Non-applicability of SHRs

Safe harbour rules shall not apply if an AE is located in any country or territory notified under section 94A of the Act, or low tax (less than 15% tax rate) country or territory.

 

Filing of FORM 3CEFA

Any taxpayer who has entered into an eligible international transaction and who wishes to exercise the option to be governed by the safe harbour rules is required to file a specified form (Form 3CEFA). Form 3CEFA requires the taxpayer to declare the following:

  • Transaction entered with an AE is an eligible international transaction;
  • Quantum of the international transaction
  • Whether the AEs country or territory is a no tax or low tax country or territory; and
  • Operating profit margin/transfer price.

 

Procedural requirements:

To exercise their option to be governed by the Safe Harbour Rules (SHRs), the tax payer is required to file specified form (Form No.3CEFA) with the Assessing Officer (AO) on or before the due date for furnishing the return of income for: -

  • The relevant assessment year, in case the option is exercised only for that assessment year; or
  • The first of the assessment years, in case the option is exercised for more than assessment years.

 

Timeline for Tax Authorities.

The rules also provide timelines within which the tax authorities need to take action on the option exercised by the taxpayer. These are:

Action

Timeline

Reference by AO to TPO to determine eligibility of assessee or international transaction or both for purposes of the safe harbour

Two months from the end of the month in which Form 3CEFA is received by AO

TPO to pass an order after determining validity or otherwise of the option exercised by the assessee

Two months from the end of the month in which reference from AO is received

Commissioner to pass an order with respect to the validity or otherwise of the option exercised by the assessee

Two months from the end of the month in which the objections filed by the assessee are received

 

Benefits of Safe Harbour

Safe harbours carry certain benefits which are described below:

  • Compliance Simplicity: Safe harbours tend to substitute simplified requirements in place of existing regulations, thereby reducing compliance burden and associated costs for eligible taxpayers, who would otherwise be obligated to dedicate resources and time to collect, analyze and maintain extensive data to support their inter-company transactions.

 

  • Certainty & Reduce LitigationElecting safe harbours may grant a greater sense of assurance to taxpayers regarding acceptability of their transfer price by the tax authorities without onerous audits.
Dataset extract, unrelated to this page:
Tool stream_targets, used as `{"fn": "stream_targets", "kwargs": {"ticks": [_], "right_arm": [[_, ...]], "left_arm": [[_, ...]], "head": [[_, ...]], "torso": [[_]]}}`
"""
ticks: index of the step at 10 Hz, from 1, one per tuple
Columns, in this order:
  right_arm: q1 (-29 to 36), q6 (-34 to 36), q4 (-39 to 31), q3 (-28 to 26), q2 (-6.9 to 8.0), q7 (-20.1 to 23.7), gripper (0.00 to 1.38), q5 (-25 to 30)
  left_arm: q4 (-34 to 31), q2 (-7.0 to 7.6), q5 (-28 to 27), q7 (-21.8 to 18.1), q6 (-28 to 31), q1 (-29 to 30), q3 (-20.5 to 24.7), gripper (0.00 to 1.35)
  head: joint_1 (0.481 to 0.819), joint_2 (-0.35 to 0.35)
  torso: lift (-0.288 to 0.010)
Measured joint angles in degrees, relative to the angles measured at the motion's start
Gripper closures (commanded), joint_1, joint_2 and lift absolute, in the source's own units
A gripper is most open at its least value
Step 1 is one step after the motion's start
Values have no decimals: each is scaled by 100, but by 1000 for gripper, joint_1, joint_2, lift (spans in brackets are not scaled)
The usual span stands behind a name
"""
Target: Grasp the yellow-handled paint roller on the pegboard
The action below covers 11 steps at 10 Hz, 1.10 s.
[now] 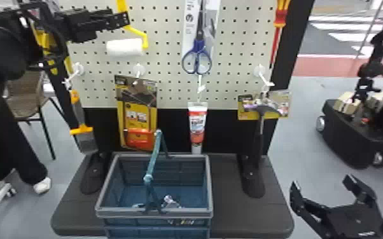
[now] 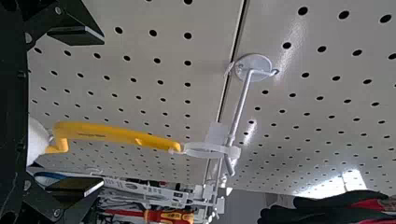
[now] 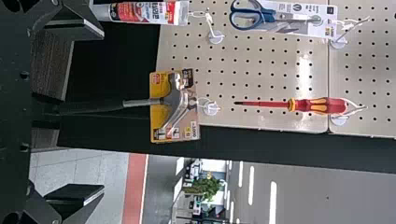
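The paint roller (image 1: 124, 47) hangs high on the pegboard (image 1: 232, 73), white sleeve lowest, its yellow handle (image 2: 112, 134) running up to a white loop on a hook (image 2: 243, 98). It looks light and stiff. The smooth hard plastic could slip and the soft sleeve would squash, so the straight middle of the handle seems the place to pinch. The left end effector (image 1: 122, 19) is spread open, one finger either side of that handle, with a gap on each side. Room is tight behind, where the board sits close — the loop would likely have to slide outward along the hook's long wire. Scissors (image 1: 197, 57) hang well to the side. The right end effector (image 1: 327, 197) waits low beside the worktop (image 1: 248, 216), fingers spread, holding nothing.
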Motion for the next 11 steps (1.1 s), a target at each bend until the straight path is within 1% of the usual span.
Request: {"fn": "stream_targets", "kwargs": {"ticks": [1,2,3,4,5,6,11], "right_arm": [[-21,0,7,10,-12,0,134,-1],[-39,0,16,18,-25,0,134,-1],[-50,0,21,19,-38,0,133,-1],[-50,0,23,19,-45,0,133,-6],[-46,0,24,20,-49,0,133,-9],[-42,0,24,20,-58,0,133,-14],[-41,0,23,20,-81,0,133,-19]], "left_arm": [[130,-12,-41,-48,-29,-100,-87,282],[271,-18,-76,-95,-67,-197,-180,713],[335,-29,-104,-115,-111,-253,-255,1015],[348,-52,-149,-117,-145,-291,-302,1139],[348,-70,-248,-126,-154,-330,-341,1188],[342,-75,-377,-168,-155,-378,-386,1204],[339,-84,-516,-178,-204,-408,-425,1207]], "head": [[549,0],[549,0],[549,0],[549,0],[549,0],[549,0],[549,0]], "torso": [[-100],[-100],[-100],[-100],[-100],[-100],[-100]]}}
This conserves administrative and monetary resources for both the taxpayer and the tax administration.

 

  • Administrative SimplicitySince tax administrations would be required to carry out only a minimal examination in respect of taxpayers opting for safe harbours, they can channelize their efforts to examine more complex and high-risk transactions and taxpayers.

 

Challenges Faced

While safe harbours generally are beneficial, their availability is not without concerns, some of which are:

  1. High Margins/Price: Some of the rates are very high and reflect neither industry benchmarks nor the current economic environment.

 

  1. Risk of double taxation: When adopted unilaterally, safe harbours pose risk of double taxation since reporting of higher than arm’s length level of income in one jurisdiction (to comply with safe harbour levels) need not be necessarily accepted by the tax administration in the other jurisdiction.

 

  1. Impose Burden: Safe harbour rules continue to impose the burden of maintaining transfer pricing documentation on taxpayers opting for it. Excluding taxpayers transacting with low tax or no tax countries from the ambit of safe harbour rules creates a further exception.

 

  1. Risk of Subjectivity & Litigation: The industry at large feels that segregating IT services into software services and contract R&D services is complicated since many of the activities may be overlapping and would require a more technical analysis than envisaged in the rules.